Bothwell made his IU debut in 2020, getting into three games and tossing three innings. The COVID-19 pandemic cut the season short. The pitcher reunited with Turk in the summer with the Coastal Plain League’s Macon (Ga.) Bacon.
The fun seeker even found time to play in the LeRoy Wiffle® Association.
“It’s not a lob league,” says Bothwell. “But I was not trying to throw my arm out. I would flick my wrist.”
The 2021 baseball season at Indiana saw Bothwell — by this time up to 5-10 and 190 — make 11 mound appearances (four starts) and go 2-1 with one save and a 2.73 earned run average. In 33 innings, he struck out 43, walked 15 and held opponents to a .174 batting average. In his two seasons at IU, his ERA is 3.00 and he has 48 K’s and 19 walks in 36 innings while foes have hit .168.
Between redshirting and getting an extra COVID year, Bothwell has three years of eligibility left.
“It just now got out of my freshman year,” says Bothwell. “It took me three years.”
“Hopefully I’ll get drafted (by Major League Baseball in 2022). But I’m not concerned with that right now.
“I want to help my team win as many games as possible and go as far as we can.”
Bothwell’s progress is tied to his desire and ability to take in knowledge and apply it.
“My best quality as an athlete? It’s my my ability to learn,” says Bothwell. “I try to soak in as much as I can and learn from other people.”
Bothwell observed other Hoosiers pitchers like Matt Litwicki, Braden Scott, Tommy Sommer, Cal Krueger and Grant Sloan.
“These are guys I looked up to,” says Bothwell. “It’s a combined knowledge of all those dudes.”
Bothwell’s pitching coach his first three years at IU was Justin Parker (who recently left for the University of South Carolina).
“He believe in me from the beginning,” says Bothwell of Parker. “It’s not like I came in as the best pitching prospect. I’ve grown so much under his wing. I wouldn’t be where I am without him and the rest of the coaching staff at Indiana.”
That staff has been led by Jeff Mercer.
“He just wants to win,” says Bothwell of Mercer. “It got that impression from the second I met him. You can tell he’s got so much baseball knowledge. He knows what he’s doing.
“He’s super honest (in his assessments) and that’s all for the betterment of the team.”
Bothwell prefers to be a positive person.
“I like to brighten people’s days,” says Bothwell. “I’m more on the happy-go-lucky side.”
He’s also has drive to keep going through the adversity.
“I don’t want to be told I can’t do something,” says Bothwell, who is back in the CPL this summer with the Jesse Lancaster-coached Morehead City (N.C.) Marlins. His four-seam fastball has been up to 94 mph.

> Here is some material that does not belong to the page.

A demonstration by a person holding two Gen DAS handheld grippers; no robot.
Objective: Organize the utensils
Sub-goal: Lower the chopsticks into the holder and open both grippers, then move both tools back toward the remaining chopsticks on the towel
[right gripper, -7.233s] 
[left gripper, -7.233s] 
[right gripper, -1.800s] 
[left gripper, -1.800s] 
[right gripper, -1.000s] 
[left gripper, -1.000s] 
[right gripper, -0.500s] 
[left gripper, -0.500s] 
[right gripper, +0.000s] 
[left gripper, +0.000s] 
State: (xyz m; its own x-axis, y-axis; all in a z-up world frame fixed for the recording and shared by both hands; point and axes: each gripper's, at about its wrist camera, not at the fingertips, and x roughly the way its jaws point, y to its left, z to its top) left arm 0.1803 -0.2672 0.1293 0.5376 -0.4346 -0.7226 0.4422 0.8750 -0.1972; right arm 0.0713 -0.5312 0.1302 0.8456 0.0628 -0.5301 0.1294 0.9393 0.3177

His spin rate with the pitch has been up to 2550 rpm.
“It has a rising action and goes up and in to lefties,” says Bothwell of the four-seamer. “A lot of bats have been broken because of that.”
The lefty also has a change-up, curveball and slider that he throws from a high three-quarter overhand arm slot.
“The change-up sometimes has a horizontal fade and sometimes a drop,” says Bothwell. “The vertical is better than the horizontal.
“My change-up is equal to my fastball in terms of an ‘out’ pitch.”
Bothwell has worked this summer to make his curve more of a 12-to-6 with vertical break. The “cut” slider moves on a horizontal plane with late break.
“On day where there’s a true four-pitch mix it’s pretty good,” says Bothwell.
Born in Merrillville, Ind., Dec. 8, 1999, Bothwell grew up on a ranch near Hebron, Ind. He attended Porter Lakes Elementary School then went into the Boone Grove system for middle school and high school.
His family hosted a memorial rodeo for a grandfather who died when Ty was very young. Mother Mikki Bothwell, who was once nationally-ranked in barrel riding, is preparing to compete in that sport at the Lake County Fair, which opens Aug. 5 in Crown Point, Ind. Father Todd Bothwell also likes to rope with his horse. Mikki Bothwell works at American Inter-Fidelity Exchange. Todd Bothwell owns A&B Manufacturing. Both are Crown Point High School graduates.
Power-hitting younger brother Trevor Bothwell (16) is heading into his junior year at Boone Grove.
Ty Bothwell says he did not take baseball seriously until high school though he did play travel ball for the Lake of the Four Seasons-based Warriors and Indiana Playmakers before spending four summers (14U to 17U) with the Hammond Chiefs — three with head coach Jim Tucker and one with head coach Dave Sutkowski. He has fond memories of time spent at Hammond’s Riverside Park, the former home of the Chiefs.
At Boone Grove, Bothwell played three seasons for Rollie Thill and his senior year for Pat Antone.
“He was in my corner,” says Bothwell of Thill. “He was a great coach to have.”
Antone came to the Wolves talking about winning a state title. He got players into the weight room and doing Driveline training.
“He preaches that we are going to win,” says Bothwell of Antone. “That dude embedded it in our brains.
“He introduced so many aspects of the game that we never had as a team. The guys really invested themselves and you could see the growth. It was crazy how far we were able to grow in that one little season.”
Bothwell is an Animal Behavior major at IU. He sees a future in animal husbandry.
“It’s like a zookeeper,” says Bothwell. “I’m into reptiles and amphibians. It’s been my thing since I was young.”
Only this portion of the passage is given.